MB’s abrupt shutdown behavior has presented me with “what would I do if I had only one hour of connected computer time available”. One hour at a time, with some R&R breaks thrown in between the hourly sessions. The real test starts after MB returns from the Apple service center. Would I return to my old ADD-context-switching ways or accept that the next computing hour could well be the last…before an expensive and context-switching reboot?
(circa 2007: one of my few successful DIY moments — replacing memory modules on a MacBook)
Update (Jan 1, 2012): A trip to the Apple Customer Care yielded mixed results.

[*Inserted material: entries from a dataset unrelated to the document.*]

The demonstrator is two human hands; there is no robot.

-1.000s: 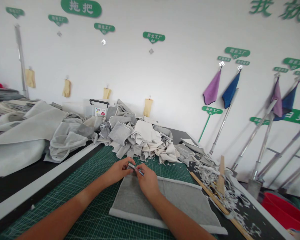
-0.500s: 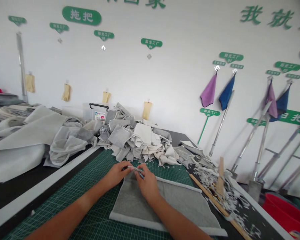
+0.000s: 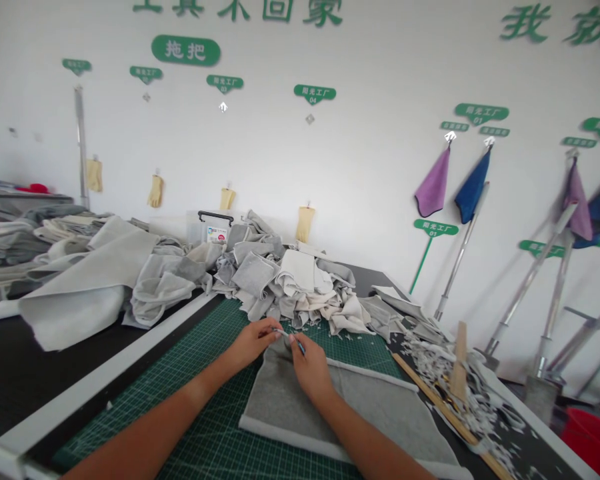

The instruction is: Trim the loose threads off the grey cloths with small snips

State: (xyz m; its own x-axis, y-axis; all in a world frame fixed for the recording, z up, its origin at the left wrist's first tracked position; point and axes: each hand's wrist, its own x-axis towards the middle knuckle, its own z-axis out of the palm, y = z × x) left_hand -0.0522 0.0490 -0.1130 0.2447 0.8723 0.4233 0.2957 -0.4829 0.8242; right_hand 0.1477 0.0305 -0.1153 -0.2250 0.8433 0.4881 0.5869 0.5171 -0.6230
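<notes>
A slim metal tool with a blue part lies between my fingertips, its exact kind too small to tell. My left hand pinches its silver end, and my right hand holds the blue end. Both hands sit over the top edge of a grey cloth panel with a pale rolled border. The panel lies flat on a green cutting mat, and my right wrist rests above it.
A heap of grey and cream cloth offcuts lies just beyond the mat. To the right are a wooden ruler and a drift of white trimmings. A red bucket stands on the floor beyond the table's right edge.
The whole scene sits further right and lower in the view than before. My hands still hold the small tool, and their grip has shifted slightly along it.
</notes>
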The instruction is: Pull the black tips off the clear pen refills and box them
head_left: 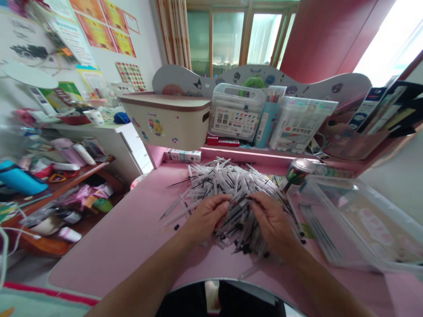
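Note:
A large heap of clear and white pen parts (228, 176), with slim black refills and dark caps among them, spreads over the pink desk. My left hand (211, 215) is at the heap's near left side, thumb and fingers pinched on a pen (235, 200). Facing it, my right hand (271, 220) has its fingertips closed at the pen's other end, where a dark piece shows. Under and between both hands lie many pens with black caps (246, 246). One loose black cap (176, 227) rests on the desk to the left of my left hand.
A clear plastic box (363, 220) stands on the right, beside a can (297, 174). Along the back, a shelf carries a lidded cream bin (165, 123), a marker case (236, 112) and a pen holder (360, 136). The desk's pink surface (115, 246) extends left.

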### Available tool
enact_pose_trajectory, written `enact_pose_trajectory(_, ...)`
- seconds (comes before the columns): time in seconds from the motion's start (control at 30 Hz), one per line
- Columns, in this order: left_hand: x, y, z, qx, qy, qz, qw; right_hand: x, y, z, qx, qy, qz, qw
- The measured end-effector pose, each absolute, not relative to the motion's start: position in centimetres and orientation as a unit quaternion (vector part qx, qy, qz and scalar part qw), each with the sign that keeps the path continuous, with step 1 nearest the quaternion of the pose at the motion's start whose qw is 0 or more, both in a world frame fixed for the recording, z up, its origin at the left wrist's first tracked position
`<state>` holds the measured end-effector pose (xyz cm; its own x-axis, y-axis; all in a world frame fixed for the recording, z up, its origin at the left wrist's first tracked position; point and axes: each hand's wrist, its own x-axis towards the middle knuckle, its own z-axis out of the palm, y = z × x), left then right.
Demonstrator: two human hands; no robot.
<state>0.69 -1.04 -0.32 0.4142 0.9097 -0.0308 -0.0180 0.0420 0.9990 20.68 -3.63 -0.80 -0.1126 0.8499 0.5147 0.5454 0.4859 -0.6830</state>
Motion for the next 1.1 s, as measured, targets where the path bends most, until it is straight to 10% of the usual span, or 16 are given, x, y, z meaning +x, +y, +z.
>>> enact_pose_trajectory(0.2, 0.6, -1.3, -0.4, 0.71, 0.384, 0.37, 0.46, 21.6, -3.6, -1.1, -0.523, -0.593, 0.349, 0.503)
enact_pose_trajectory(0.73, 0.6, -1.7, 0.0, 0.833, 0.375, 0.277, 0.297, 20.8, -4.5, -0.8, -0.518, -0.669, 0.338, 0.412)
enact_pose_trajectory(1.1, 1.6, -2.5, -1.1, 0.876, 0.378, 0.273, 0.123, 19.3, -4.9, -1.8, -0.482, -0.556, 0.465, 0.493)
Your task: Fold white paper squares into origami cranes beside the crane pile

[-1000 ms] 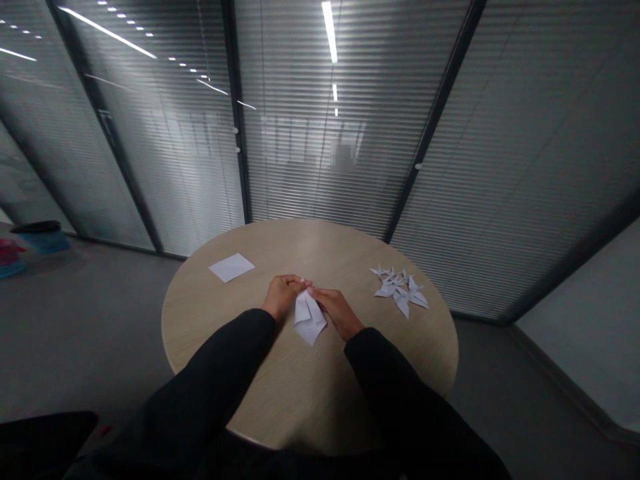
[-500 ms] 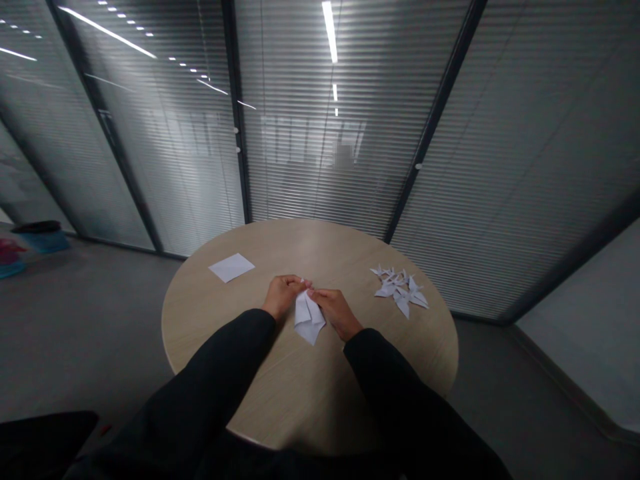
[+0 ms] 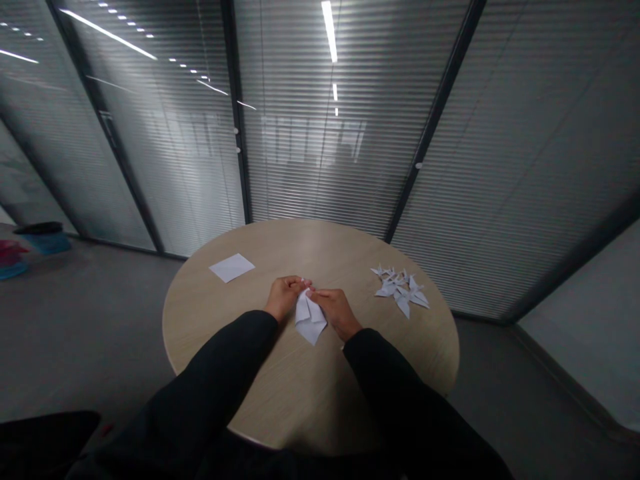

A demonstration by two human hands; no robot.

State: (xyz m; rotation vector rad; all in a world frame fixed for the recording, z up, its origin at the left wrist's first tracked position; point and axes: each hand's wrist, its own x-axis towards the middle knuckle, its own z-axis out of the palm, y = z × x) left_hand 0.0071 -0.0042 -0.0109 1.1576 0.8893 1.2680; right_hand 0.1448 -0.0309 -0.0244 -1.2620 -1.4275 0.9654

They ran the basic diagnostic utility (Apple Server Tools) which gave a clean-chit to MB. Uh – what? “Not possible. The cooling fan ain’t coming on.” I told the technician. The technician allowed for the possibility that something was wrong but…running the next-level (more elaborate) diagnostic check would cost 1,500 INR. There was one catch though…the technician pointed me to the “VIN” prefix against MB’s serial number on her console. “VIN” = vintage which means that even if they determined that the cooling fan was indeed busted, Apple was no longer carrying the parts. Yikes! I suppose with all the iPhone frenzy in the market, a 5-year old MacBook certainly warrants the ‘vintage’ tag. Crestfallen, I returned home.
Update (Jan 3, 2012): I wasn’t giving up so easy. If not Apple, there must be some resellers still carrying replacement parts, right? I wasn’t in a terrible hurry since I had commandeered my wife’s personal laptop… Today, I fired up MB and lo and behold! the cooling fan switches on within 15 minutes! Uh – what? The plot thickens.. To be continued.